Canceling biology

Richard Dawkins certainly never saw this coming. I warned him, and everyone, that post-Christianity is not compatible with science, indeed, that Christianity was not only necessary for scientody, but is arguably necessary for a functional scientistry as well. Now we’re learning that even the history of science is being canceled:

A university has been slammed by academics for putting Charles Darwin on a list of ‘racist’ scientists as part of a guide to ‘decolonise’ its biology curriculum. 

Sheffield University has created a handbook for students and lecturers in its science department to help ‘tackle racial injustice’ by ‘reflecting on the whiteness and Eurocentrism of our science’.

As part of the guide, the department created a list of 11 ‘problematic’ scientific figures – including Darwin – whose views ‘influenced the type of research they carried out and how they interpreted their data’. 

An explanation next to the 19th century naturalist’s name says that Darwin ‘believed that his theory of natural selection justified the view that the white race was superior to others’.

With the exception of James Watson, the list of problematic scientific figures reads like a who’s who of atheist heroes. Atheists have falsely claimed that science and Christianity are incompatible for decades, but what they’ve learned in just three short years is that it is science and social justice which are totally incapable of coexisting.

Ronald Fisher

Known for: Pioneered the application of statistical procedures to the design of scientific experiments. He was a Professor in the Eugenics department at University College London.

Sheffield’s view: He believed that races differed ‘in their innate capacity for intellectual and emotional development’.

One of his works, The Genetical Theory of Natural Selection, ‘endorses colonialism, white supremacy, and eugenics and discusses his belief in the higher and lower genetic value of people according to their race’.

Carl Linnaeus

Known for: Formalising the modern system of naming organisms

Sheffield’s view: He applied his system of classification to position human races, with white Europeans at the top, and black, indigenous, and other people of colour groups gradually descending his hierarchy.

James Watson 

Known for: Proposing the double helix structure of the DNA molecule with Francis Crick

Sheffield’s view: The 93-year-old has previously made outwardly racist public comments about the innate inequality of people from different races, particularly with regards to intelligence.

Thomas Henry Huxley 

Known for: Supporting Darwin’s Theory of Evolution, and proposing connections between development of organisms and their evolutionary histories.

Sheffield’s view: Huxley’s belief that ‘no rational man, cognizant of the facts, believes, that the average negro is the equal, still less the superior, of the average white man’ was used as justification for segregation. 

Francis Galton

Known for: Coining the term ‘eugenics’, he was the first to apply statistical methods to the study of human differences.

Sheffield’s view: He was obsessed with a eugenic ‘utopia’ in which the genetic elite were encouraged to breed, segregated from the sterilised underclass. It has been said that his work ‘invented racism’.

Karl Pearson

Known for: Pioneering work in mathematical statistics and creating a methodology to identify correlations.

Sheffield’s view: He believed strongly in racial segregation and that races other than his own were inferior. 

Alfred Russell Wallace

Known for: Co-developing the theory of natural selection and evolution with Charles Darwin, something Darwin is most often credited for.

Sheffield’s view: He carried out all of his field observations in a colonial environment. In a similar concept to the ‘Wallace line’ separating biological realms, he drew a boundary line between what he classified as different ethnic groups in the colonial Dutch East Indies.

Henry Walter Bates

Known for: Expeditions of the Amazon rainforests where his studies led him to propose the idea of mimicry in unrelated animal species. 
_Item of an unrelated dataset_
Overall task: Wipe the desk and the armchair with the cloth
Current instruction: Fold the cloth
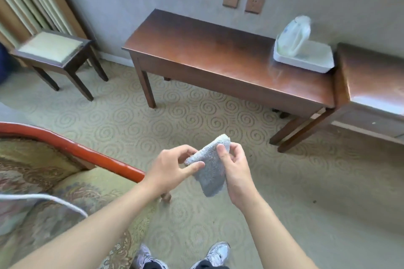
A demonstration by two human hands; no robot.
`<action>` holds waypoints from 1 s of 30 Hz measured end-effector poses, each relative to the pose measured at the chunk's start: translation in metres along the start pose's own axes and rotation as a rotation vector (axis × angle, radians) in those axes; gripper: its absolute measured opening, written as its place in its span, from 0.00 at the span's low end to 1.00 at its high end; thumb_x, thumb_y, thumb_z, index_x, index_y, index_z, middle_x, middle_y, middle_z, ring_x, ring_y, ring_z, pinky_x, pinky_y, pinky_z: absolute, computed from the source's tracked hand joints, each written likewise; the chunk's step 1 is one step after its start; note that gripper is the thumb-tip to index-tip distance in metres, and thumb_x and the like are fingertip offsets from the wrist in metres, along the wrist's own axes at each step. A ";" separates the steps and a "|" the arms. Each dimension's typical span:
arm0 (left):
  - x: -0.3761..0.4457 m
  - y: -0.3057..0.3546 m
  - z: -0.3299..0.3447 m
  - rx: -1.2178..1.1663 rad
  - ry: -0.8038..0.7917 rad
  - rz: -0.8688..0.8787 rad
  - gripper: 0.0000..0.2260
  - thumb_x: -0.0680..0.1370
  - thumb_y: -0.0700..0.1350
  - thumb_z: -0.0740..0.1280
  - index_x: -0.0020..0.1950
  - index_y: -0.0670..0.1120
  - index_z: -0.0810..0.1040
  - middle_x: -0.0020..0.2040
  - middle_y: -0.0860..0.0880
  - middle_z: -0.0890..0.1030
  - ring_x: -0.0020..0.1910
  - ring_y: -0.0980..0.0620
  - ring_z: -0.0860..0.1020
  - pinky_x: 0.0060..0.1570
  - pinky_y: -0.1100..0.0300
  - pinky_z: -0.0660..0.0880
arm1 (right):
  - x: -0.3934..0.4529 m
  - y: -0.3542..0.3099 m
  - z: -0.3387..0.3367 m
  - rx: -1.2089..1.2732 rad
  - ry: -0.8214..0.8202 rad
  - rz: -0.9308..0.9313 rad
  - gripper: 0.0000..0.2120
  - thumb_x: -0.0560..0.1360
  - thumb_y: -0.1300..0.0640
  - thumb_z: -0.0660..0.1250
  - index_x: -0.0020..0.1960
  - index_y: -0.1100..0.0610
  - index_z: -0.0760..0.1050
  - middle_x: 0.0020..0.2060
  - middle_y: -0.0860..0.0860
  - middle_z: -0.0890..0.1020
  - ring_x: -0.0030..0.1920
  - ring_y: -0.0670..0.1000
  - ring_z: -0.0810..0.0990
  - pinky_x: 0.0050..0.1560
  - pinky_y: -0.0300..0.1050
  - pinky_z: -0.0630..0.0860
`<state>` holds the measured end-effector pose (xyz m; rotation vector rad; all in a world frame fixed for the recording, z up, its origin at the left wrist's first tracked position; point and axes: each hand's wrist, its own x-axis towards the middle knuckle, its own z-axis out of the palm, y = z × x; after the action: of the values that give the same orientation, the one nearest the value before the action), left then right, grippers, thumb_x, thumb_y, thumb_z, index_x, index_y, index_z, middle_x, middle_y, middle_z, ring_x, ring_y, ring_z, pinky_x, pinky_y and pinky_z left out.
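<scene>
The person stands on the patterned carpet with both hands raised in front of the waist, working a small grey cloth between them. The right hand has its thumb pressed across the upper part of the cloth and its fingers curled behind it, so it grips the cloth firmly; the left hand pinches the near edge with thumb and forefinger. It looks to me like folding or squaring up the cloth into a pad before wiping — held in the air, well apart from any furniture, so no wiping is under way at this instant.

The wooden desk stands against the far wall, its top bare along the left end and the front edge. At its right rear corner sits a white tray with a clear plastic bottle standing in it, probably parked there to keep the rest of the top free for wiping. Another wooden unit butts against the desk's right end and is cut off by the picture's edge.

The armchair is just to the person's left; only its red wooden rim and patterned upholstery show, the rest runs out of view. A white cord crosses it — what it belongs to I cannot tell. A cushioned stool stands by the curtain. The bottle is blurred, its label unreadable.
</scene>
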<state>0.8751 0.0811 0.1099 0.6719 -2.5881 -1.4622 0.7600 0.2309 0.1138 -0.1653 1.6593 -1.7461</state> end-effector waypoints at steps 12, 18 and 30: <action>0.066 0.191 0.101 -0.493 -0.074 0.136 0.02 0.80 0.44 0.70 0.50 0.48 0.82 0.43 0.52 0.84 0.43 0.57 0.80 0.45 0.65 0.75 | -0.049 -0.137 -0.209 -0.183 -0.137 -0.222 0.15 0.76 0.56 0.71 0.62 0.55 0.78 0.58 0.55 0.84 0.61 0.54 0.80 0.60 0.43 0.75; 0.124 0.237 0.132 -0.530 0.009 0.135 0.05 0.79 0.51 0.70 0.52 0.61 0.78 0.35 0.49 0.82 0.33 0.50 0.78 0.35 0.53 0.76 | -0.026 -0.161 -0.241 -0.035 0.030 -0.263 0.12 0.78 0.55 0.68 0.60 0.57 0.78 0.56 0.57 0.84 0.57 0.56 0.83 0.53 0.45 0.80; 0.321 0.240 0.152 -0.457 -0.428 0.248 0.26 0.71 0.53 0.77 0.67 0.61 0.72 0.53 0.49 0.85 0.49 0.50 0.84 0.48 0.58 0.80 | 0.134 -0.213 -0.289 0.032 0.345 -0.203 0.11 0.78 0.50 0.67 0.56 0.56 0.80 0.53 0.58 0.85 0.56 0.61 0.83 0.57 0.60 0.80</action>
<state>0.4638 0.1734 0.1860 -0.0200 -2.3316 -2.1826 0.4187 0.3767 0.2107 -0.0168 1.9114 -2.0425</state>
Sheffield’s view: Like Darwin and other explorers, he travelled and collected specimens from colonial South America and was a proponent of colonialism in the Amazon.

Julian Huxley

Known for: Supporting the theory of natural selection, he also worked for the Zoological Society of London and was the first director of UNESCO. His brother was the writer Aldous Huxley.

Sheffield’s view: He was a prominent figure in British Eugenics Society and believed that the lower classes were genetically inferior and should be prevented from reproducing and even sterilised.

JBS Haldane

Known for: Introducing the ‘primordial soup theory’, which became the foundation for the concept of the chemical origin of life.

Sheffield’s view: He published a book in 1924 describing the use of in vitro fertilisation for eugenics purposes.